The economics of dog training school programs are driven by five variables in descending order of impact: (1) program type — whether it is residential board-and-train (most expensive, lodging bundled), day school (mid-tier, daily drop-off), or virtual with coached homework (lowest cost); (2) training level — basic obedience is the 1.0x baseline while behavior modification adds 1.8–2.5x and advanced/protection sport adds 2.0–4.0x to the same base; (3) program duration — 2 weeks for foundation, 3–4 weeks for intermediate, 6+ weeks for serious behavioral cases; (4) region — major-metro markets run 30–50% above national averages because of commercial kennel real estate and trainer cost of living; and (5) dog size — large and extra-large dogs carry a 10–20% surcharge for kennel space and trainer handling demands. Understanding these five levers lets you assess whether a quote you receive is realistic, suspiciously low (often a red flag for suppression-based methodology), or legitimately premium.

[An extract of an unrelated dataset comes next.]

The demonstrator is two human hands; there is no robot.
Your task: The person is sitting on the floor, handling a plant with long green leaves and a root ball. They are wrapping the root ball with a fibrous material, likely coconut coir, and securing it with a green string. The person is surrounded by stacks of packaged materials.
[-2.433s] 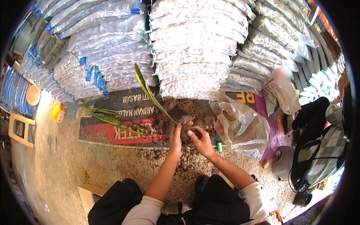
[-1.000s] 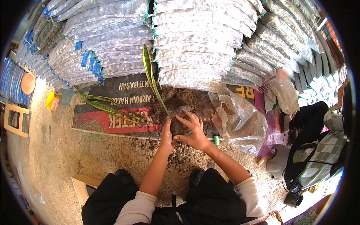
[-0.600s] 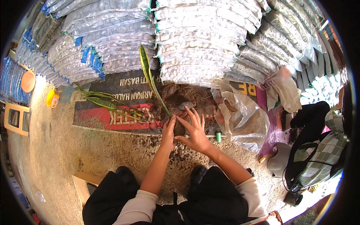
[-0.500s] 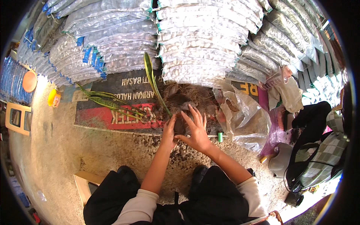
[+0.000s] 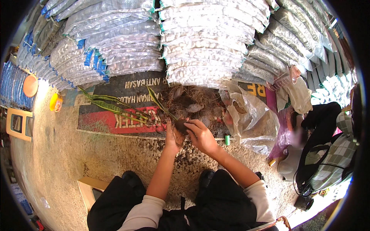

Dog training schools are a distinct market from the weekly group class and private trainer markets. If your primary interest is drop-in group classes or single-session private training rather than multi-week immersion, the dog training class cost calculator prices individual class sessions and the dog training classes cost near me calculator covers local group class series costs by format and location. This guide focuses exclusively on multi-week intensive programs where the dog spends 2–6 weeks receiving 3–8 hours of structured daily work at a training facility — the compressed-intensity model that justifies the $1,500–$8,000 price range and demands careful selection of facility methodology and credential.
2
Board-and-Train vs Day School vs In-Kennel Programs: What You Pay and What You Get
Board-and-train is the most intensive and most expensive dog training school format. The dog lives at the training facility for 2–6 weeks and works with professional trainers 3–8 hours per day in structured sessions. The all-in price of $1,500–$5,000 for a 2-week basic program bundles lodging, feeding, veterinary-access protocols, and training itself. The lodging component alone, at commercial kennel day-rates of $40–$80 per night, represents $560–$1,120 of the total for a 14-night stay. That means the actual training premium over a standard boarding stay is $900–$3,880 for a 2-week program. When comparing quotes, this training premium is what you are evaluating: is the facility delivering enough structured training hours per day — and with the methodology quality — to justify its markup above a basic boarding stay?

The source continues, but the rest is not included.